Em relação às três medidas «isenção de pagamento da fatura de água e demais tarifas associadas nos meses de março e abril de 2020 para todos os consumidores com residência fiscal em Portimão; isenção de todas as taxas e tarifas municipais a empresários em nome individual ou empresas sedeadas no concelho; isenção da derrama para o ano de 2020 sendo para isso necessário a anuência da Comissão Executiva do Fundo de Apoio Municipal (FAM)», o PS explica porque votou contra.

«Como não podia deixar de ser, o PS votou contra esta proposta porque do ponto de vista social é injusta. Não distingue quem passa por dificuldades e quem continua a ter condições de pagar. É inócua do ponto de vista económico, porque os maiores clientes da EMARP, restaurantes e hotéis, se encontram encerrados e não têm consumo de água».

«É irresponsável do ponto de vista financeiro porque abriria um buraco de 2,7 milhões de euros na EMARP, empresa que como a maioria das empresas do município também está sujeita à sazonalidade e que fruto da pandemia que vivemos verá a sua receita fortemente afetada na época alta».

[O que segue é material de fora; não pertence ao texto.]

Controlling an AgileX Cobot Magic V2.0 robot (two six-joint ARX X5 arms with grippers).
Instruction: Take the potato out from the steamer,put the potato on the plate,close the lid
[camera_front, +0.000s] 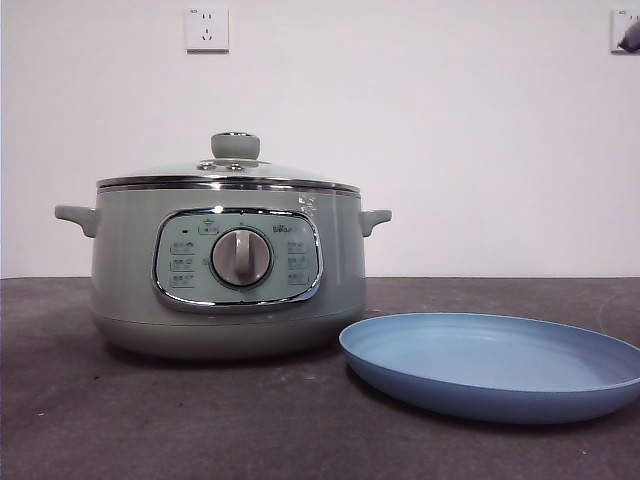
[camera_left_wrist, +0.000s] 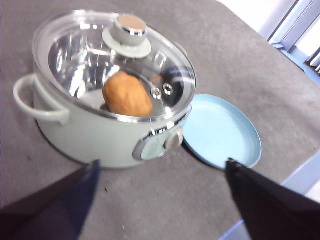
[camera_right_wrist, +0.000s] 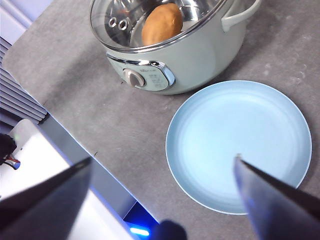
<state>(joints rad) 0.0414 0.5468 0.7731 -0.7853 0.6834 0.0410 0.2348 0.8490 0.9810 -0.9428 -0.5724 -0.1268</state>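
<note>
The sage-green steamer stands left of centre on the dark table, its glass lid resting shut on the rim. Through the glass the orange-brown potato lies inside the pot; the right wrist view shows the potato too. The light-blue plate lies bare just right of the steamer. My left gripper hovers open and high above the table on the near side of the steamer. My right gripper hangs open over the table beside the plate, holding nothing.
A white wall with a socket stands behind the table. A black arm tip shows at the top right corner. The table's front edge runs near the right gripper, with white equipment beyond it.
</note>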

Sobre às isenções de taxas e tarifas municipais considera o executivo do Partido Socialista «que podem e devem ser estudadas, uma a uma, todas as taxas e tarifas aplicadas no município por forma a minorar e mitigar o impacto económico da crise que se avizinha não fazendo nenhum sentido acabar com todas elas ou excluir os cidadãos que não sejam empresários».

Por último, o CDS-PP apresentou a proposta de isentar o pagamento da derrama, que, «como se sabe, é um imposto aplicado unicamente às empresas que apresentam lucro no final do ano económico. O que o CDS-PP propunha era isentar de pagamento a estas empresas pondo dessa forma em causa a capacidade do município apoiar as empresas que realmente precisam que serão aquelas que apresentarão prejuízo», explica o PS em nota enviada às redações.

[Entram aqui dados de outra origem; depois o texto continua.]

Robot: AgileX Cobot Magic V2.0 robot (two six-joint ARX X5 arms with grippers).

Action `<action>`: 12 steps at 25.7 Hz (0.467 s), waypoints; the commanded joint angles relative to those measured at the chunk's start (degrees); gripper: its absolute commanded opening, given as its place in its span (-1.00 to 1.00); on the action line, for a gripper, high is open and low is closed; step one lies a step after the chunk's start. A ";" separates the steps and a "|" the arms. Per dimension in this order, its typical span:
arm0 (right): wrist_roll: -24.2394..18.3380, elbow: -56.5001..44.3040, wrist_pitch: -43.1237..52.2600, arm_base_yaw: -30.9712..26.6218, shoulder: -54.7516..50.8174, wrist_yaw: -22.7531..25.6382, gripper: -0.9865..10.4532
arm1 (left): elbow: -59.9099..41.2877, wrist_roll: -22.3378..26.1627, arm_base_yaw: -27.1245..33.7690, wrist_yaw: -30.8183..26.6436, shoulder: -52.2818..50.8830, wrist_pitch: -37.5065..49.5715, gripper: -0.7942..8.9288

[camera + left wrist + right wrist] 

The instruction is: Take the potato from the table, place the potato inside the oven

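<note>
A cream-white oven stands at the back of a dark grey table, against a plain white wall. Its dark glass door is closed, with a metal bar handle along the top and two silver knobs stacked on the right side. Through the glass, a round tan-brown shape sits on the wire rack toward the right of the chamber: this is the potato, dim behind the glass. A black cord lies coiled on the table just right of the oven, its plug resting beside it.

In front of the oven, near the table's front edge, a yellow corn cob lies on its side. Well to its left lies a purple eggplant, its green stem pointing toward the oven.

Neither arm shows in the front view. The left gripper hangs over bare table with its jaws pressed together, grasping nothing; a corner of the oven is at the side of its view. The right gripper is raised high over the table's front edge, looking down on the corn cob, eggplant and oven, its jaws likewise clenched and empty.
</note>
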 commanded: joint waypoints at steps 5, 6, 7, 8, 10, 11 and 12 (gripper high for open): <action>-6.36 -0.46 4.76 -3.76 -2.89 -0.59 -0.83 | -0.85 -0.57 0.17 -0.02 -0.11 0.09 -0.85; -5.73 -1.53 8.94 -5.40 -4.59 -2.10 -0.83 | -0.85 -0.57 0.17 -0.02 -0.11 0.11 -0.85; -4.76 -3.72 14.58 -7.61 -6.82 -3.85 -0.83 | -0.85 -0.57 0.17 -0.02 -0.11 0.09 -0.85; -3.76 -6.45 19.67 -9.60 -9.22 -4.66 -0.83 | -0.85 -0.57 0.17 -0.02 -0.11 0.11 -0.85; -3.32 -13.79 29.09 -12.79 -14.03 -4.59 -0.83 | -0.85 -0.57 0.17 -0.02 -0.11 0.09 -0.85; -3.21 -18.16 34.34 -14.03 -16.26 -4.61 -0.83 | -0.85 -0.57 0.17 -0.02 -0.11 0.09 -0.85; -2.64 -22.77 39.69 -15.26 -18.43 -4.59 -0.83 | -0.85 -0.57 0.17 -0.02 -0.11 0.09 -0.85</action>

«Curiosamente o próprio vereador do CDS-PP assumiu que não concordava com esta medida que ele próprio apresentou e, no decorrer da reunião, retirou-a da proposta. A forma leviana com que se tratam assuntos sérios deverá fazer-nos pensar no real objetivo do CDS ao apresentar estas medidas».

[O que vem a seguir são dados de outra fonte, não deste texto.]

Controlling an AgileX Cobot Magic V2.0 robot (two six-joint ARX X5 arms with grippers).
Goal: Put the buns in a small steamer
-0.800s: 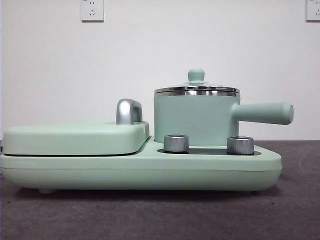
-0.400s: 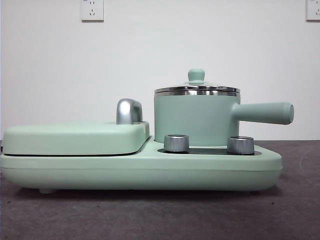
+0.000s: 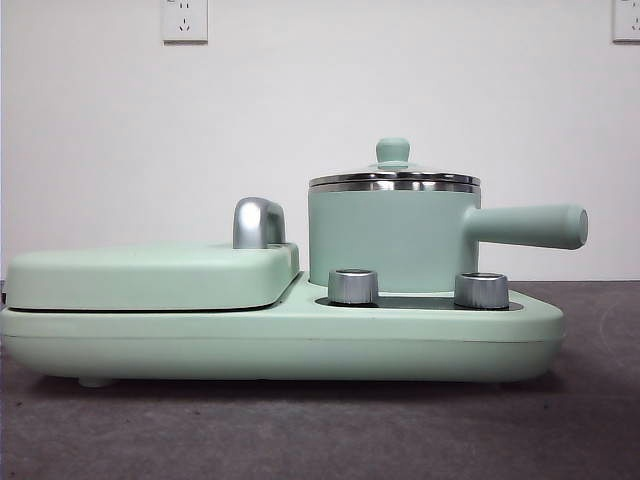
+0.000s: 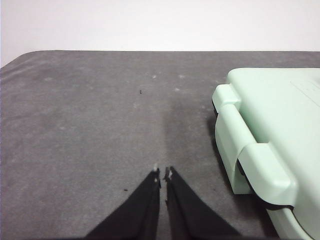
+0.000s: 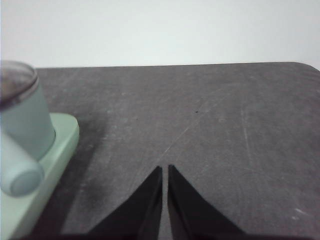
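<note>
The left gripper [image 4: 163,173] hangs over bare grey worktop [image 4: 100,115], its two black fingers [image 4: 145,202] almost touching at the tips and holding nothing. Just beside it, in the left wrist view, is the corner of the mint-green cooker base [image 4: 250,170] with the flat grill lid [image 4: 280,100] on top.

In the front view, the grill lid [image 3: 150,275] lies closed on the left part of the base [image 3: 280,345], and its chrome handle [image 3: 257,222] stands up at the rear edge of the lid. To the right of it the small steamer [image 3: 392,240] stands upright on the base, with the steel rim, the glass lid and the green knob [image 3: 392,151] on top. The lid is on the pot. Two steel dials [image 3: 352,286] are in front of the steamer, on the dark panel. The straight stick handle [image 3: 530,226] points to the right, past the dials. Two white wall sockets [image 3: 184,20] are on the wall behind.

The right gripper [image 5: 165,170] is over bare worktop beside the right end of the base, with its fingers [image 5: 190,210] nearly closed and empty. In the right wrist view the steamer [image 5: 22,117] and the round end of its handle [image 5: 20,177] are near, blurred. The buns are not visible in any view, so I cannot tell where they are.
</note>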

Assim, «num momento de grande aflição e quando o mundo assiste a uma crise sem precedentes tudo o que não necessitávamos era que o populismo e a demagogia servissem para dividir os portimonenses apresentando medidas não estudadas e que apenas visam o divisionismo».

«Consideramos necessário um vasto programa de ajuda económica e social em Portimão que complemente as medidas que hoje mesmo o governo apresentou. Temos memória e não nos esquecemos que se tivéssemos seguido as recomendações do CDS para amortizar a dívida fruto dos resultados positivos dos últimos anos, hoje não teríamos capacidade de reagir e de, só a título de exemplo, atribuirmos cerca de meio milhão de euros para a compra de ventiladores, isentarmos de pagamento os lugares de estacionamento geridos pelo município, isentarmos os cidadãos de validarem os títulos de transporte na rede Vai Vem, medidas essenciais no combate à propagação do vírus», lê-se ainda na nota do PS Portimão.

Nesta fase «devemos focar-nos neste combate à pandemia para numa segunda fase de forma estruturada e não casuística tomarmos as medidas de apoio às famílias e às empresas. Os portimonenses sabem que poderão contar connosco para juntos superarmos esta hora de tormenta».